Forward Looking Statements
Certain disclosure in this MD&A contains forward-looking statements that involve risk and uncertainties. Such information, although considered reasonable by Trans-Orient Petroleum Ltd. (the “Company”) at the time of preparation, may prove to be incorrect and actual results may differ materially from those anticipated in the statements. For this purpose, any statements contained herein that are not statements of historical fact may be deemed to be forward-looking statements. Such risks and uncertainties include, but are not limited to, risks associated with operations, permit tenure, loss of market, regulatory matters, commodity price risk, environmental risks, industry competition, investments, uncertainties as to the availability and cost of financing, risks in conducting foreign operations, potential delays or changes in plans with respect to exploration or capital expenditures.

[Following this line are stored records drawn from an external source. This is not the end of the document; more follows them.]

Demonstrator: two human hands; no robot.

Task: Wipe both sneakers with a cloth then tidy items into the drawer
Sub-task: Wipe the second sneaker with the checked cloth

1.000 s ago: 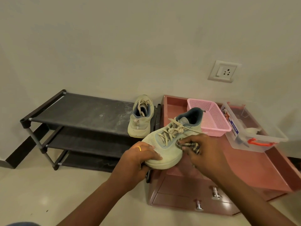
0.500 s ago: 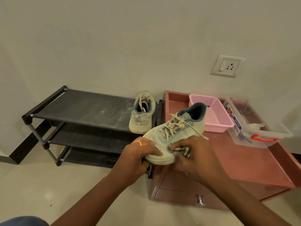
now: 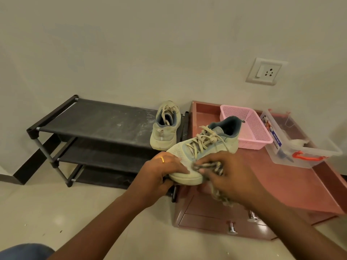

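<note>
My left hand (image 3: pixel 161 170) grips the toe of a pale green sneaker (image 3: pixel 210 145) with beige laces, held above the front left corner of the pink drawer unit (image 3: pixel 293 186). My right hand (image 3: pixel 232 173) holds a dark checked cloth (image 3: pixel 216 168) pressed against the sneaker's toe and side; part of the cloth hangs below the hand. The second sneaker (image 3: pixel 165 128) stands on the top shelf of the black shoe rack (image 3: pixel 97 122), at its right end, heel toward me. Two drawer fronts with metal knobs (image 3: pixel 232 228) are shut.
A pink mesh basket (image 3: pixel 249 128) and a clear plastic box (image 3: pixel 300 145) with an orange handle sit on the drawer unit's top. A wall socket (image 3: pixel 264 71) is above. The shoe rack has two lower shelves. Cream floor lies in front.
My right hand with the cloth slid from the sneaker's side near the laces down toward the toe, and more cloth now hangs below it. The view shifted slightly.
</note>
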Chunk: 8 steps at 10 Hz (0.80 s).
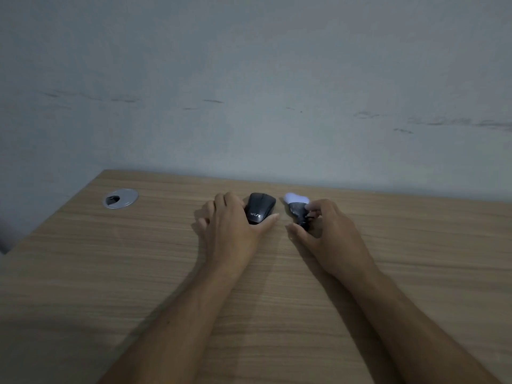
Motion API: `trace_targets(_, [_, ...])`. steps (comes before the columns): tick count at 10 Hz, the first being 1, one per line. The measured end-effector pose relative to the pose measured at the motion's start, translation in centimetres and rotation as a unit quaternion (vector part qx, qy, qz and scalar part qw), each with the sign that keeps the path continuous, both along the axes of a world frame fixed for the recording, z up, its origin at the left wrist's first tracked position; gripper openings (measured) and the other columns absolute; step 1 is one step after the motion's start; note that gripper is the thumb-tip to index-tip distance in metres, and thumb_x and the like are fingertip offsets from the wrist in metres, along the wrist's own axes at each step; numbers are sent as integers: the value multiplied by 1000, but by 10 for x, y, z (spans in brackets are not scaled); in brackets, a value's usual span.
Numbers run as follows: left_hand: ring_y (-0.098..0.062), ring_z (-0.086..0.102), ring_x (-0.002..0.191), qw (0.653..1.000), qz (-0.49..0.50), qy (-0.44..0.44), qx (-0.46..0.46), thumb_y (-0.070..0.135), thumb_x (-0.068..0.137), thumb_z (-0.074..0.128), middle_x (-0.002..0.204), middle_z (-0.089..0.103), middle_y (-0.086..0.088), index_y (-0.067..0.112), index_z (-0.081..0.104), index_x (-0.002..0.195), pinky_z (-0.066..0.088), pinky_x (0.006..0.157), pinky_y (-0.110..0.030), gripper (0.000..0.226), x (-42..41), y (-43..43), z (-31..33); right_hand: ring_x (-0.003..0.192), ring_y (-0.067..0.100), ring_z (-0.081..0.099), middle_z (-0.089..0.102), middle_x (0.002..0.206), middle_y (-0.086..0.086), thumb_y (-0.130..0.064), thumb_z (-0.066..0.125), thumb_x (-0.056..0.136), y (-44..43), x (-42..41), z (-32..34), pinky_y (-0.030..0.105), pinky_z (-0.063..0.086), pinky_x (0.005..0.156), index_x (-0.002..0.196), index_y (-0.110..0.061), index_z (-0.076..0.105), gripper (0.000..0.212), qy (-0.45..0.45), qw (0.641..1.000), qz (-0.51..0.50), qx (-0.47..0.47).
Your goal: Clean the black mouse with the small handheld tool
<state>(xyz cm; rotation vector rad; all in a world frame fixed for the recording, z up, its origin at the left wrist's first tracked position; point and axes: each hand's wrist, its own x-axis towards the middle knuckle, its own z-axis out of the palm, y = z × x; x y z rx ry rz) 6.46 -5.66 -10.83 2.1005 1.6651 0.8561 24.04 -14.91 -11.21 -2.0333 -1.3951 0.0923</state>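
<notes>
Left hand (231, 220) cupping black mouse (259, 207), right hand (321, 225) pinching half-hidden tool (297, 207)

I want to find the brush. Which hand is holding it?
The right hand pinches the small white-tipped brush; the left hand grips the black mouse.

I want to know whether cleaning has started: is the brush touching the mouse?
No, the brush, held in the right hand, sits apart from the mouse, which the left hand grips.
</notes>
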Motion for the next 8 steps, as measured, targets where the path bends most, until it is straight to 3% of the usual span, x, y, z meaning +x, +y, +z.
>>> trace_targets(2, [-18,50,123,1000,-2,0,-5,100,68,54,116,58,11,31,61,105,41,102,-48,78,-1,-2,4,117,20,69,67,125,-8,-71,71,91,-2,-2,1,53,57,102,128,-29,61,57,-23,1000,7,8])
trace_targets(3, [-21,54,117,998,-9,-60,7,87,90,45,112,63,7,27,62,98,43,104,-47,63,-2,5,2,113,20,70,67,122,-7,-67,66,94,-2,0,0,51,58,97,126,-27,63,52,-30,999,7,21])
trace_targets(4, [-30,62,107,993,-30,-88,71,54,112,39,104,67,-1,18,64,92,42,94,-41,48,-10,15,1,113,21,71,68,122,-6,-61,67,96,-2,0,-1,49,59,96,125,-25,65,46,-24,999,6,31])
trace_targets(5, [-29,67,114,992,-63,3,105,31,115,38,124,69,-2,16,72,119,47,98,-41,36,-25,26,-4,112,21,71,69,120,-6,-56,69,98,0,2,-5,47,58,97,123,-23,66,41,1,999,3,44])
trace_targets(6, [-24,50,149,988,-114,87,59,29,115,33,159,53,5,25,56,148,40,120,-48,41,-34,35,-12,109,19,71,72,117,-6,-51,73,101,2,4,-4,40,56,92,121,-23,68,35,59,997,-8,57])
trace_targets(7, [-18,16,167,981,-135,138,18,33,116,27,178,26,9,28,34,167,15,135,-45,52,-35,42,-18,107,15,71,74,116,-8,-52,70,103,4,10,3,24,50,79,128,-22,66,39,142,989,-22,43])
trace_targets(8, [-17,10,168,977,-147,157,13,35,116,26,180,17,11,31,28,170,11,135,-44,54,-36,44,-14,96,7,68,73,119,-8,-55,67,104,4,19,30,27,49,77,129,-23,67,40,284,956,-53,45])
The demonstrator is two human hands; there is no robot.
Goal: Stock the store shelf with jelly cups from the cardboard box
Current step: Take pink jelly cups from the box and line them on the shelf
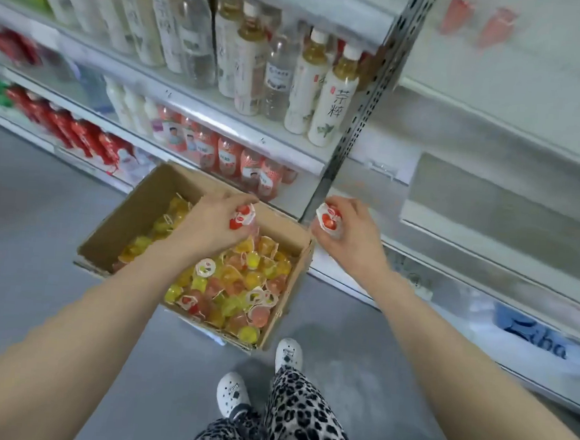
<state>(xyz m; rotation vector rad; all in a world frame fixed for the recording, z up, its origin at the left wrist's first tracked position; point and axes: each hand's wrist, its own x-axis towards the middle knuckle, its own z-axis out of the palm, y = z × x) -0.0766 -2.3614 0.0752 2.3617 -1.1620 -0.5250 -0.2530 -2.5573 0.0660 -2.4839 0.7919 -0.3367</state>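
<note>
Head view: left hand [209, 226] and right hand [349, 231] each grasp 1 red-lidded jelly cup [243, 216] above the cardboard box [127, 222]. Carry both level to the bare shelf [488, 213], setting them upright.

Both bare forearms stretch forward and down, the left hand [209, 224] curling its fingers round a jelly cup [243, 216] and the right hand [353, 231] gripping a second jelly cup [328, 220] level with it.
</note>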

Forward-looking information is often, but not always, identified by the use of words such as “anticipate”, “assume”, “believe”, “estimate”, “expect”, “forecast”, “guidance”, “may”, “plan”, “predict”, “project”, “should”, “will”, or similar words suggesting future outcomes. Forward-looking statements in this MD&A include, but are not limited to, capital expenditures, work programs and commitments, cash flow, expenses, general and administrative expenses, taxes, and future exploration activities and related expenditures.

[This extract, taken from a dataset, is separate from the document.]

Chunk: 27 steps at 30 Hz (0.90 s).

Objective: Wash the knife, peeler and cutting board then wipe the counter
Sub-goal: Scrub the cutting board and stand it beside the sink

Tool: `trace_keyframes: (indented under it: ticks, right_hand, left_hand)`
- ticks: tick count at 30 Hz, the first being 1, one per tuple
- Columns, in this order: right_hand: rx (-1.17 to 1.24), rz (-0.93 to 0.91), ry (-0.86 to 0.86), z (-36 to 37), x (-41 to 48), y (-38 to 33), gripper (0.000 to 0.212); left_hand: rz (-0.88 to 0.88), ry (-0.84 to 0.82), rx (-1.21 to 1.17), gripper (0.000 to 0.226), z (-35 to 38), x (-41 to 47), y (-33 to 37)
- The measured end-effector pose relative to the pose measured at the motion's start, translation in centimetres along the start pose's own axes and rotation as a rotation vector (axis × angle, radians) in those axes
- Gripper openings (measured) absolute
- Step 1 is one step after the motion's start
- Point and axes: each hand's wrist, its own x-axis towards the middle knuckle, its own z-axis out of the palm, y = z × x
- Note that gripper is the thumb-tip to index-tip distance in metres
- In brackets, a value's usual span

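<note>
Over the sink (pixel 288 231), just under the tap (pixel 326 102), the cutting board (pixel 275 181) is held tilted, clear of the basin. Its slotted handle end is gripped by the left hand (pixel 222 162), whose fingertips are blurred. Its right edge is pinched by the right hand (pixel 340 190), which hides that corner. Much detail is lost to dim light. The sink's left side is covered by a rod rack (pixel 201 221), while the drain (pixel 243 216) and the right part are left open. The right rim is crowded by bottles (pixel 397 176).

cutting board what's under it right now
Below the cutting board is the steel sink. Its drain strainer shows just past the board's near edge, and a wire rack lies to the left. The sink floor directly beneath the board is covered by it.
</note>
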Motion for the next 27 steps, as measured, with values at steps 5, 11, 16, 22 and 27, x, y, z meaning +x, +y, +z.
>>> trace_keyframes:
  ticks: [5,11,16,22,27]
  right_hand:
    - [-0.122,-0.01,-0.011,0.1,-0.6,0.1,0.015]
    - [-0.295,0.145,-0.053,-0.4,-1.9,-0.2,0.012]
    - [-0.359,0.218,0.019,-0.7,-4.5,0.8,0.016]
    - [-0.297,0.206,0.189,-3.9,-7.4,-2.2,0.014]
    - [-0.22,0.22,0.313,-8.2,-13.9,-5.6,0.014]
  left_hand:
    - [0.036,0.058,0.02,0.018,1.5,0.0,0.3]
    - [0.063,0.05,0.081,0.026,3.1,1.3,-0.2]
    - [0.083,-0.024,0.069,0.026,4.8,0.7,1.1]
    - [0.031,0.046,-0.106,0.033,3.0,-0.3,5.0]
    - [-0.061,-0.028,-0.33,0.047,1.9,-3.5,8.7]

Because forward-looking information addresses future events and conditions, it involves risks and uncertainties that could cause actual results to differ materially from those contemplated by the forward-looking information. These risks and uncertainties include, but are not limited to, commodity price volatility, exploration costs, the Company’s ability to discover reserves through exploration activities, fluctuations in currency exchange rates, and changes in government legislation and regulations.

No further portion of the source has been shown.